▶ [TASK DESCRIPTION]
I'd ask you to write out the lines below exactly, with no images.
(Beginning of COLLECTED MATERIAL)
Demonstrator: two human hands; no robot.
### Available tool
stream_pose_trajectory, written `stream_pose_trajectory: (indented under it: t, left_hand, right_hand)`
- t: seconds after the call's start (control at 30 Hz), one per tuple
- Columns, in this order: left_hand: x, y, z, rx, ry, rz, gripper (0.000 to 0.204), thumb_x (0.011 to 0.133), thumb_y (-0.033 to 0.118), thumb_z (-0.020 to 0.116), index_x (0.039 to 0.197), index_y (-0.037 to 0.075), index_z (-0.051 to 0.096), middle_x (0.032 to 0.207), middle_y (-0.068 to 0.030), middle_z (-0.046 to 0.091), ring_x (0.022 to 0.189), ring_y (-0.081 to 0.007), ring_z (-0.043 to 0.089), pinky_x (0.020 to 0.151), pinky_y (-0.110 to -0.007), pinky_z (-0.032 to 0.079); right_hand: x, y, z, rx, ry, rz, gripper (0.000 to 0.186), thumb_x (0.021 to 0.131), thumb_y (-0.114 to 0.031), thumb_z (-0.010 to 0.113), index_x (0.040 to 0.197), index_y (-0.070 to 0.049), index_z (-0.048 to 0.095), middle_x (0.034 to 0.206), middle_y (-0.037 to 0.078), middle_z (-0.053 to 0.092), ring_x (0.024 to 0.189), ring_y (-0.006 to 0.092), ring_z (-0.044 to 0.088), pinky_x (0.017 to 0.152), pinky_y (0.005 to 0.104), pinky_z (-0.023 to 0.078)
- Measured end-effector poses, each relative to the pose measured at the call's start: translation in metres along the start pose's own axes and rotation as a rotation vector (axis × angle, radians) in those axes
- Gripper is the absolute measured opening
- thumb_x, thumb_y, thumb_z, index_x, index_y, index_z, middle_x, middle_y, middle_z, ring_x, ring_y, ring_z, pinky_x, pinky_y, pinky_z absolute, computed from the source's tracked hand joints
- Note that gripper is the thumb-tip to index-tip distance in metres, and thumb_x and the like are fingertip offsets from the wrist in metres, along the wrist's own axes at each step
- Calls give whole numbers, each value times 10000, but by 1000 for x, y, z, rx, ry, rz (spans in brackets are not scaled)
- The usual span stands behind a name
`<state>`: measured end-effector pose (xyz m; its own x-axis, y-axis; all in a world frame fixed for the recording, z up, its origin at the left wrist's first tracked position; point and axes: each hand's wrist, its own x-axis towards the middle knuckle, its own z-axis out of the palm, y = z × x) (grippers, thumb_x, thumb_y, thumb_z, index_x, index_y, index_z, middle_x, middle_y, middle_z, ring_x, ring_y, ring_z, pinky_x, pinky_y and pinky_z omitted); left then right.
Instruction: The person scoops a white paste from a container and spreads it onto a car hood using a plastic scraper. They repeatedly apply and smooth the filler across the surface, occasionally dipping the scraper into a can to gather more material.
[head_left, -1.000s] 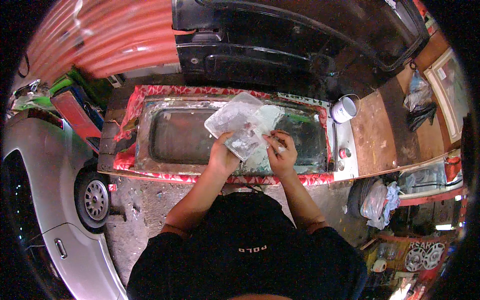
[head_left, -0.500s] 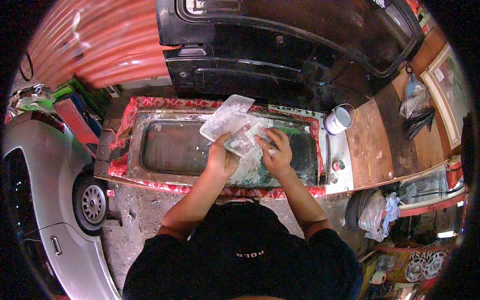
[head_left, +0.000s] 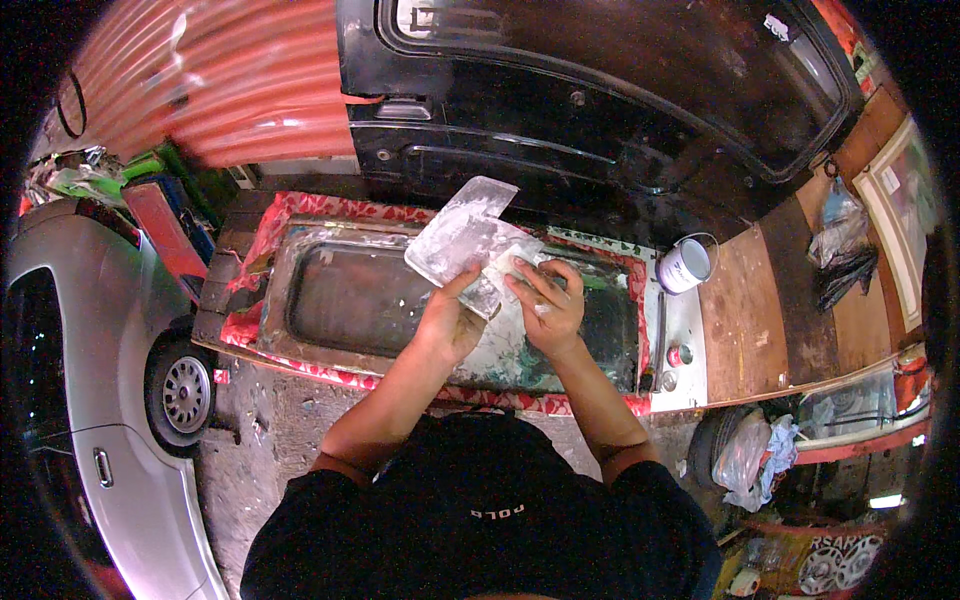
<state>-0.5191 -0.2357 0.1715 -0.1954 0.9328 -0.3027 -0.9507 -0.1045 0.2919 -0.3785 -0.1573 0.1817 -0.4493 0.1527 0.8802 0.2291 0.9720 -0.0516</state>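
My left hand point(head_left: 450, 325) grips the near edge of a flat, pale, translucent mixing board point(head_left: 455, 235) smeared with whitish paste, thumb on top. Pinched in my right hand point(head_left: 553, 312) is a small whitish spreader point(head_left: 508, 264), laid against the board's right side. White residue marks the right fingers. Both hands are above a worn rectangular vehicle panel point(head_left: 350, 300) with a dark, rounded recess. Pale smears cover the panel's middle and right part, and some of it is hidden behind my hands.
Red patterned sheeting point(head_left: 300, 366) lies under the panel on the bench. To the right stand a pail point(head_left: 686, 264) with a wire handle and a small red tin point(head_left: 680, 355). A large black vehicle door point(head_left: 560, 110) leans behind. On the left is a silver car point(head_left: 110, 400).
My right hand has brought the spreader left and closer in, onto the board. The board has turned slightly in my left hand. The whole view has shifted a little.
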Motion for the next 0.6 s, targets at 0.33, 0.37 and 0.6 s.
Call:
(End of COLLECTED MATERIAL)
▶ [RESULT FOR THIS TASK]
Demonstrator: two human hands; no robot.
### Available tool
stream_pose_trajectory, written `stream_pose_trajectory: (indented under it: t, left_hand, right_hand)`
- t: seconds after the call's start (control at 30 Hz), one per tuple
- Columns, in this order: left_hand: x, y, z, rx, ry, rz, gripper (0.000 to 0.204), thumb_x (0.011 to 0.133), thumb_y (-0.033 to 0.118), thumb_z (-0.020 to 0.116), index_x (0.039 to 0.197), index_y (-0.037 to 0.075), index_z (-0.051 to 0.096), middle_x (0.032 to 0.207), middle_y (-0.068 to 0.030), middle_z (-0.046 to 0.091), ring_x (0.022 to 0.189), ring_y (-0.081 to 0.007), ring_z (-0.043 to 0.089), pinky_x (0.020 to 0.151), pinky_y (-0.110 to -0.007), pinky_z (-0.032 to 0.079); right_hand: x, y, z, rx, ry, rz, gripper (0.000 to 0.186), thumb_x (0.021 to 0.131), thumb_y (-0.114 to 0.031), thumb_z (-0.010 to 0.113), index_x (0.040 to 0.197), index_y (-0.070 to 0.049), index_z (-0.048 to 0.095), middle_x (0.034 to 0.206), middle_y (-0.037 to 0.078), middle_z (-0.053 to 0.092), ring_x (0.024 to 0.189), ring_y (-0.006 to 0.092), ring_z (-0.044 to 0.088), pinky_x (0.017 to 0.152), pinky_y (0.005 to 0.104), pinky_z (-0.023 to 0.078)
- Measured end-effector poses, each relative to the pose measured at the call's start: translation in metres along the start pose's own axes and rotation as a rotation vector (axis × angle, radians) in those axes
- Gripper is the absolute measured opening
- thumb_x, thumb_y, thumb_z, index_x, index_y, index_z, middle_x, middle_y, middle_z, ring_x, ring_y, ring_z, pinky_x, pinky_y, pinky_z absolute, computed from the source's tracked hand joints
- Note that gripper is the thumb-tip to index-tip distance in metres, and thumb_x and the like are fingertip offsets from the wrist in metres, along the wrist's own axes at each step
- Calls give whole numbers, each value times 10000, but by 1000 for x, y, z, rx, ry, rz (spans in brackets are not scaled)
- The usual span stands behind a name
`<state>`: measured end-effector pose (xyz m; its own x-axis, y-axis; all in a world frame fixed for the recording, z up, its origin at the left wrist's first tracked position; point and axes: each hand's wrist, its own x-axis towards the middle knuckle, its own z-axis out of the palm, y = z × x) (grippers, thumb_x, thumb_y, thumb_z, index_x, index_y, index_z, middle_x, middle_y, middle_z, ring_x, ring_y, ring_z, pinky_x, pinky_y and pinky_z omitted); left then right.
Instruction: The person scoops a white paste from a container and spreads it onto a car hood using a plastic scraper. They repeatedly apply and smooth the filler across the surface, occasionally dipping the scraper into a can to gather more material.
[head_left, -1.000s] 
[head_left, -0.500s] 
[head_left, +0.000s] 
<state>-0.5191 -0.2357 0.1715 -0.1954 0.9328 -0.3027 -0.9507 -0.1045 0.2919 -0.3785 -0.1573 0.1817 -0.4493 0.1527 0.8802 0.2291 0.9720 -0.0516</state>
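My left hand point(head_left: 450, 325) grips the near edge of a flat, pale, translucent mixing board point(head_left: 455, 235) smeared with whitish paste, thumb on top. Pinched in my right hand point(head_left: 553, 312) is a small whitish spreader point(head_left: 508, 264), laid against the board's right side. White residue marks the right fingers. Both hands are above a worn rectangular vehicle panel point(head_left: 350, 300) with a dark, rounded recess. Pale smears cover the panel's middle and right part, and some of it is hidden behind my hands.
Red patterned sheeting point(head_left: 300, 366) lies under the panel on the bench. To the right stand a pail point(head_left: 686, 264) with a wire handle and a small red tin point(head_left: 680, 355). A large black vehicle door point(head_left: 560, 110) leans behind. On the left is a silver car point(head_left: 110, 400).
My right hand has brought the spreader left and closer in, onto the board. The board has turned slightly in my left hand. The whole view has shifted a little.
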Motion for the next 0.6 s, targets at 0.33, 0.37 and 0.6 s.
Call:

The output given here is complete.